◆ What the task asks
Once you reach the line that holds "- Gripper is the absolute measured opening" in the listing below, output it and every line after it through the line that holds "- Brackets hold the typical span", word for word.

◆ Supplied material

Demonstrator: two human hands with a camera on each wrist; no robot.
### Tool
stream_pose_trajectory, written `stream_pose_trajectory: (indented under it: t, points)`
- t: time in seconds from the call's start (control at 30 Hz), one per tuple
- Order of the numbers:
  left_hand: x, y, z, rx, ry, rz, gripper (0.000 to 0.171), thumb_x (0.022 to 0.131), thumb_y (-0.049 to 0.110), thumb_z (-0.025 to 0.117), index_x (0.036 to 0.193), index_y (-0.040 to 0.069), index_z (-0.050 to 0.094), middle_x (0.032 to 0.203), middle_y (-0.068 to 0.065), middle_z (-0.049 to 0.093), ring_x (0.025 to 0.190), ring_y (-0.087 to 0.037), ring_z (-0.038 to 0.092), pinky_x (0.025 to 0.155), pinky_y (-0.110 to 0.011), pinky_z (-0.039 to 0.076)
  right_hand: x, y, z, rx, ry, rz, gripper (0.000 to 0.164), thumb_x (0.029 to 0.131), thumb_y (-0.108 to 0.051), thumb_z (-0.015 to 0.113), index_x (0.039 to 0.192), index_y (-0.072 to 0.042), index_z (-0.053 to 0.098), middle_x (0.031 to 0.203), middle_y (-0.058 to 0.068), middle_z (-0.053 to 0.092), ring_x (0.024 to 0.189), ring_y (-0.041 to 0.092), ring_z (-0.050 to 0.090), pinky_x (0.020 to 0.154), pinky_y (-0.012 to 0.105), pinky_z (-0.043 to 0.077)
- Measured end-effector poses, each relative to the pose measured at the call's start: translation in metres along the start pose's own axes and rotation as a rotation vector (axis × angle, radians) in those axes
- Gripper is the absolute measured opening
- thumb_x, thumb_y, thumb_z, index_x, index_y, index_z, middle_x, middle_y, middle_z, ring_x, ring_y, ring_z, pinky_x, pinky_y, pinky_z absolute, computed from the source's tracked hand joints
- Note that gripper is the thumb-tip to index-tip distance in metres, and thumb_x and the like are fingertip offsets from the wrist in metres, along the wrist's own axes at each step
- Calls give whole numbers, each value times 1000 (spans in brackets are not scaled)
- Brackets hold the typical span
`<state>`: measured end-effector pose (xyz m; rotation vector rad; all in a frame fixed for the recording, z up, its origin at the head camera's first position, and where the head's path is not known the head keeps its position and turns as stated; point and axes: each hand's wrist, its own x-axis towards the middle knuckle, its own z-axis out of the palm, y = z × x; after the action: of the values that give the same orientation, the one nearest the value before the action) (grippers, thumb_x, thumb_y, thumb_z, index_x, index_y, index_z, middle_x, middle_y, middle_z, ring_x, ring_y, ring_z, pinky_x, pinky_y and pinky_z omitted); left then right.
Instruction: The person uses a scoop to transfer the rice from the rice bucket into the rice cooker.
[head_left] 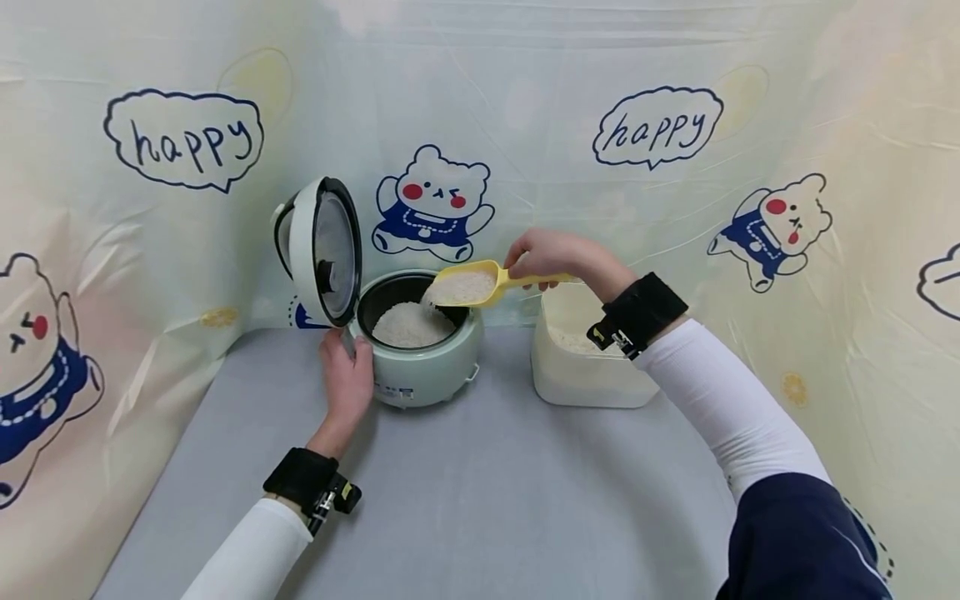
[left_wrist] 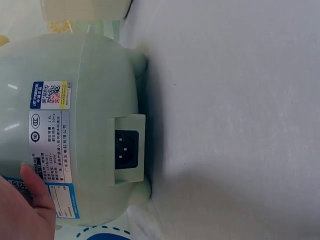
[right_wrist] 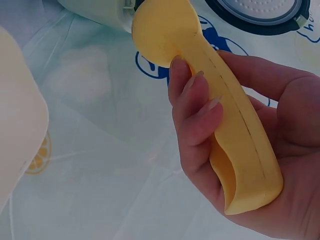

◆ Exercise answer
- Gripper is the absolute measured opening
- thumb_x, thumb_y, thumb_z, index_x, index_y, index_z, middle_x, middle_y, middle_z, ring_x, ring_y, ring_z, pinky_x, pinky_y, pinky_z absolute, computed from the source's tracked hand joints
- Note that gripper is the thumb-tip to index-tip distance in metres, and thumb_x and the like are fingertip offsets from the wrist in metres, along the wrist's own axes at each step
- Calls give whole numbers, each value times 1000 (spans in brackets are not scaled)
- Brackets hold the typical span

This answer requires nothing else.